● EXERCISE GOAL
Go line by line through the data below and count those with the string "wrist". Give the number only.

►

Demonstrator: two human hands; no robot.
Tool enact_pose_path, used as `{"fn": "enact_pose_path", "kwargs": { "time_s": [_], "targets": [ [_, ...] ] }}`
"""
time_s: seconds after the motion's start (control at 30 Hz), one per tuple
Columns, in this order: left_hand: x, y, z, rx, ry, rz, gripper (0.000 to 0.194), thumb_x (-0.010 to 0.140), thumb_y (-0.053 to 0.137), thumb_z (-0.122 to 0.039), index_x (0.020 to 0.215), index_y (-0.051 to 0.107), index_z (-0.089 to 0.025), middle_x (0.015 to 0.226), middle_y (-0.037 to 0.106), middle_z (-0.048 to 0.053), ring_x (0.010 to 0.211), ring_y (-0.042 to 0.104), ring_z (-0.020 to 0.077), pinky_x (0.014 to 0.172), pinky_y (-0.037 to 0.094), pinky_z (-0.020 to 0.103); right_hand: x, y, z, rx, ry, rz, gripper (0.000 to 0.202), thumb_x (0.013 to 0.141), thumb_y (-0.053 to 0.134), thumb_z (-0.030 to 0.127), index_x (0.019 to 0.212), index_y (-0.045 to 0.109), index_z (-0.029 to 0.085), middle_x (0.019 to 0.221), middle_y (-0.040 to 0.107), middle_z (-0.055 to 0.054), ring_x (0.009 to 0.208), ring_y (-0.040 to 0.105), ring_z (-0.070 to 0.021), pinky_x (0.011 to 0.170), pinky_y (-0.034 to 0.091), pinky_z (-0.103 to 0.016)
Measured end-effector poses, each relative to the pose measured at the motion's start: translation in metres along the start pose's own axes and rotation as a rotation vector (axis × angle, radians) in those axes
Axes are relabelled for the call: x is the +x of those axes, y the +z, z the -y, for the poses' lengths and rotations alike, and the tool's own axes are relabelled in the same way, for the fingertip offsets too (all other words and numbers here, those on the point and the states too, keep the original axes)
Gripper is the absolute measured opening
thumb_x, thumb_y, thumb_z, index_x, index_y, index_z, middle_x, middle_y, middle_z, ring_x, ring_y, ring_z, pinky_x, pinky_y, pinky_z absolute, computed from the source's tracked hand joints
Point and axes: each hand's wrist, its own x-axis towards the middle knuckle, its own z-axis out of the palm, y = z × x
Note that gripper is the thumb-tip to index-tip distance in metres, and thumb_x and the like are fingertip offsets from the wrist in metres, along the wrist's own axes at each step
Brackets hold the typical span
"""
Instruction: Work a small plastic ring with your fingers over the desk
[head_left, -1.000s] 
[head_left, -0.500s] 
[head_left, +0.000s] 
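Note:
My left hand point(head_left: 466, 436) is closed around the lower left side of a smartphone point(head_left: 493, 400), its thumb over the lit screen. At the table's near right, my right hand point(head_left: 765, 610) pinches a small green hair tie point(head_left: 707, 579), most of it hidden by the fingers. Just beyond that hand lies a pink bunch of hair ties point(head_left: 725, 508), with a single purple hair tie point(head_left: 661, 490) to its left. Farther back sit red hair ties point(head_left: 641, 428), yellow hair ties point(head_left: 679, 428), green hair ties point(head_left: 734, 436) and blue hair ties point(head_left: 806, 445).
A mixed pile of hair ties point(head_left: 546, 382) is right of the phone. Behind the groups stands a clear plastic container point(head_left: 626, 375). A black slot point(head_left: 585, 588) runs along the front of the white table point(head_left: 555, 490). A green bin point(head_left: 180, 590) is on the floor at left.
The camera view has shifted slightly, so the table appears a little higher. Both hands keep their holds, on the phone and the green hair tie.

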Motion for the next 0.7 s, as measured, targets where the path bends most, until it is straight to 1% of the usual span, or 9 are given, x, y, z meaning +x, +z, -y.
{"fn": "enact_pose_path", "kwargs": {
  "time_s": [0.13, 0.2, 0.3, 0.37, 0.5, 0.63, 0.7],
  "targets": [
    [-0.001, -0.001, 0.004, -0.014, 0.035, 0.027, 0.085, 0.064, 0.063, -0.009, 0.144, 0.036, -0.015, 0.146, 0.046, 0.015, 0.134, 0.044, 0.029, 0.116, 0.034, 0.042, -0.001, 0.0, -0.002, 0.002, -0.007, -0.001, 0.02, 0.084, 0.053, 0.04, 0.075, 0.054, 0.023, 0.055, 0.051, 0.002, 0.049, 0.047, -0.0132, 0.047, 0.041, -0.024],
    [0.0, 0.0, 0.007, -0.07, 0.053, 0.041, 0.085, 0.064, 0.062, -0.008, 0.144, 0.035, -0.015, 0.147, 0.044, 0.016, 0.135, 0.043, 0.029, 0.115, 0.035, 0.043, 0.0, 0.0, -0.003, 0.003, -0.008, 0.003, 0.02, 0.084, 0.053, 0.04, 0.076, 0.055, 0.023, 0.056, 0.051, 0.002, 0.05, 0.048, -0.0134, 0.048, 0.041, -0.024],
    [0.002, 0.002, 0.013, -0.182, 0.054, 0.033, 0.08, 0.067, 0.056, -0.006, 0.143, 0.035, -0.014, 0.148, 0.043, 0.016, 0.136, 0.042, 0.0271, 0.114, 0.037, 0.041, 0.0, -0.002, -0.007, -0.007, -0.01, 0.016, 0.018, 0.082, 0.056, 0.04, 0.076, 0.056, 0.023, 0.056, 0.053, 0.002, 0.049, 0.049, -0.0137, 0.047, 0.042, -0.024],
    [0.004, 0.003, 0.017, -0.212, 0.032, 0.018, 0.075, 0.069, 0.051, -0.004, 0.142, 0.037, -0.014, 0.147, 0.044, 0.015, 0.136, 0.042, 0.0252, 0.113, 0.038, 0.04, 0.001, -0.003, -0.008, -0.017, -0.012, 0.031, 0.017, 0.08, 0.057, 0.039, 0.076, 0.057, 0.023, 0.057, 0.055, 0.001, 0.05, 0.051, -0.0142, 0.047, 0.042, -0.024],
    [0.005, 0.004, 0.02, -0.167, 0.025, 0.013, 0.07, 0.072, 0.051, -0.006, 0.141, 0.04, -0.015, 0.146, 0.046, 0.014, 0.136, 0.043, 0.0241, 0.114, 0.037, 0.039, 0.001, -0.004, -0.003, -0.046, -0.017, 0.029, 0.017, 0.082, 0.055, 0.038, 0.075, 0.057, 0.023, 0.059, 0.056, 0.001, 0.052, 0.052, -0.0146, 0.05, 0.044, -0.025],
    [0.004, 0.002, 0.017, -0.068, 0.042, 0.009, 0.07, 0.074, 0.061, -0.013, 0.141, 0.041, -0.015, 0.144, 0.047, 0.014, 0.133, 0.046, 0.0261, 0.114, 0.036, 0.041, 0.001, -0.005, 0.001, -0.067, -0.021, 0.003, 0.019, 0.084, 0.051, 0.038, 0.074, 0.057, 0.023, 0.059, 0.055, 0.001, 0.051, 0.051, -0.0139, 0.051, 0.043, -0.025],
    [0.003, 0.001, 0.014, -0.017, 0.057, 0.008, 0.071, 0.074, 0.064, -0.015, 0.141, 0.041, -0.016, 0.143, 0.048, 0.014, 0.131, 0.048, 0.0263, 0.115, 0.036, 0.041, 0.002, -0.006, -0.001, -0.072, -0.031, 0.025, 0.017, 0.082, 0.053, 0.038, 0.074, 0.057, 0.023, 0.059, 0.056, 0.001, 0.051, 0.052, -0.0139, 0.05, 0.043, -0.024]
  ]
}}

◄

● RESPONSE BOX
2